A few questions that will help us with an answer.....
What's the length, width, and tube diameter of your boat? If it's a raft, do you know the center to center distance, or the width of your frame? Will your oar towers be fixed or adjustable? Will you row from a seat, dry box, cooler?

My dimensions on my raft are much smaller than yours, but the issue was similar. Longer oars felt better than shorter ones, but that made the 1/3 2/3 balance a little bit of a challenge. I use an NRS frame, so I got the taller 10 inch towers, and angled them outward to give me more width between the towers. This allowed me to get the balance right. I only angled them as far out as I could without having them go past a level position. Your counterbalance oars should eliminate or at least mostly eliminate the heavy oar problem. If your oars towers are fixed, then you will have to fudge a bit on balance.


----------



## spider (Jun 20, 2011)

I run 11'ers with out any CB and my oars are within an inch of the 1/3 in 2/3 out on my 18'x8' with 24" tubes. I'll go measure lock to lock.


----------



## spider (Jun 20, 2011)

94" CL oarlock to CL oarlock. 10" oar towers. It does make it hard to ship your oars but you can pull them in or lean to the side you need to ship and pull the other. As far as CB that is a Personal preference

Just measured my oar and I have 44" inside the boat. I think with 2.5lbs you will be happy. The cataract oars would have 4lbs CB in that length (old handles w/out the removable handle).


----------



## spider (Jun 20, 2011)

On another note I feel my towers could still come up an inch or so and just ordered pro-loks with an extra inch of riser.

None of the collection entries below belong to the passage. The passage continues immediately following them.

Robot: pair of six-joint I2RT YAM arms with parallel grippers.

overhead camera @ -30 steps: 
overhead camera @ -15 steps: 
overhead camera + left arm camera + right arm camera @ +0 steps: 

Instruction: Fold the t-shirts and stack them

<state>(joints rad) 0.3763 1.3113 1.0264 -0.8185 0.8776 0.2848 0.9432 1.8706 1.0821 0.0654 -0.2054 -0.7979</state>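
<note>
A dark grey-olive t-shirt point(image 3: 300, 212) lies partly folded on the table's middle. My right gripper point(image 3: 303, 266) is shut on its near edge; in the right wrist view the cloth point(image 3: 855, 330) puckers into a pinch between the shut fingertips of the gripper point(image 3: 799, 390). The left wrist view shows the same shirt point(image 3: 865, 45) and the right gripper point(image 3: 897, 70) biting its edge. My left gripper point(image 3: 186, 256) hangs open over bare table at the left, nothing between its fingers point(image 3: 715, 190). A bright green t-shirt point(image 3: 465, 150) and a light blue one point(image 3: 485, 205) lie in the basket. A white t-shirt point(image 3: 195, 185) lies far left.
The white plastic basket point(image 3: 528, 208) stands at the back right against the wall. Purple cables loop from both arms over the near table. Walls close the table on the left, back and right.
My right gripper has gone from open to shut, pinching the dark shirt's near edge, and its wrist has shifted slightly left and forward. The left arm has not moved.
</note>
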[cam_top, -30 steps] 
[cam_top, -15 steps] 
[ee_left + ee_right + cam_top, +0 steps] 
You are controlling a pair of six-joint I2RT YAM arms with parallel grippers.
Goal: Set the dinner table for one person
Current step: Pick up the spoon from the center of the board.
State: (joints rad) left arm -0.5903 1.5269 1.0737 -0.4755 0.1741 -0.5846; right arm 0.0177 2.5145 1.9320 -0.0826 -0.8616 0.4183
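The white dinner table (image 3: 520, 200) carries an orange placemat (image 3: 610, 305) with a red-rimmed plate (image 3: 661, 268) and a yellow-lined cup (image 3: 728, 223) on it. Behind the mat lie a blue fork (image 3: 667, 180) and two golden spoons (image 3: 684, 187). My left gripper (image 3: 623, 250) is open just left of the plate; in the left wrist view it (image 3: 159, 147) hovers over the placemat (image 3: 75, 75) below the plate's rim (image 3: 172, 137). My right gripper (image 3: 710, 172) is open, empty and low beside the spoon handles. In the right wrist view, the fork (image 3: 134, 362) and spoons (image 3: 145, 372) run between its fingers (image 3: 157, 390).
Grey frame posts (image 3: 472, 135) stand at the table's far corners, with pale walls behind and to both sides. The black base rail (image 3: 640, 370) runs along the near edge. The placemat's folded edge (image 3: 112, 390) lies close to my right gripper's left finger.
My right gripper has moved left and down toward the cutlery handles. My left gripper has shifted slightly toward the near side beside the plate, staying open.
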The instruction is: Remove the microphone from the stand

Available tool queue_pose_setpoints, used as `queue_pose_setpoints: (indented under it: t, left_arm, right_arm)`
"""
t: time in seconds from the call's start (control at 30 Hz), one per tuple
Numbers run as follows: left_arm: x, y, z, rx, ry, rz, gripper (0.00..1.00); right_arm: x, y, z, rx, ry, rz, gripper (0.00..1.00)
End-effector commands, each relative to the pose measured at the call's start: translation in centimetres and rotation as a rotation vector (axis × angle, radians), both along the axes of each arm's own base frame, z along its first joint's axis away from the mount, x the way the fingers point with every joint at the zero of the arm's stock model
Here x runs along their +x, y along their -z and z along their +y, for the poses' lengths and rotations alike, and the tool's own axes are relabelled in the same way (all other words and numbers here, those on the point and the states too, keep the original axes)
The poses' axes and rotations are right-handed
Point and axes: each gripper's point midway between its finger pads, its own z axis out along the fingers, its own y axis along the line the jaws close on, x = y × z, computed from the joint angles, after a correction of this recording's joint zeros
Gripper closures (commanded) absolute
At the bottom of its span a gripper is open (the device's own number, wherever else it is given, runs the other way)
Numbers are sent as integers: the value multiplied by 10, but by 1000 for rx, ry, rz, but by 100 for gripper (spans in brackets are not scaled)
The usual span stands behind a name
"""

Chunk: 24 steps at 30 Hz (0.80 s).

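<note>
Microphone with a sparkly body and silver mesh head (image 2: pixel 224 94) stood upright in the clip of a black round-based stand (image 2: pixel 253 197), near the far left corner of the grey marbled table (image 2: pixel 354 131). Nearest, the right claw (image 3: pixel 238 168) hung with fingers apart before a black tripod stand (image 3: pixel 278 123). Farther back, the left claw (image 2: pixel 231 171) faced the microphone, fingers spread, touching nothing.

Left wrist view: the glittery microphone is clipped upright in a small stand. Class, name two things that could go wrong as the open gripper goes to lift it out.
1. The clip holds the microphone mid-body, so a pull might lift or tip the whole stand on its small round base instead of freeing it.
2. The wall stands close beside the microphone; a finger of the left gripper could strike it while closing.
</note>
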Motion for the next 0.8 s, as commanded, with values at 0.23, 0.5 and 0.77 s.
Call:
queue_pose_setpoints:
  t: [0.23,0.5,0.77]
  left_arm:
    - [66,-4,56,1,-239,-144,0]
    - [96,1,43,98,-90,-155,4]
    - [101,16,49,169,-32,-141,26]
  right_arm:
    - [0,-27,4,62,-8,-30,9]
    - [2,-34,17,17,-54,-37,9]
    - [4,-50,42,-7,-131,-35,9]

Please post pics of your killer boat when she's done!!!


----------



## Yukon77 (Jan 30, 2013)

Thanks Spider - your measurements make sense and gives me some confidence I haven't gone off the deep (wide) end


----------



## spider (Jun 20, 2011)

Sawyer oars and pro-loks have a 15% off deal. Might be worth looking at. Avatard said the pro-loks are super smooth rowing and I think they would suit your non whitewater application. They are cheaper than conventional oarlock,wrap and stopper combos at 120$ a set.

I sit on a dry box with a poco pad folded in half maybe 8" off the frame FWIW. I am 5'8".


----------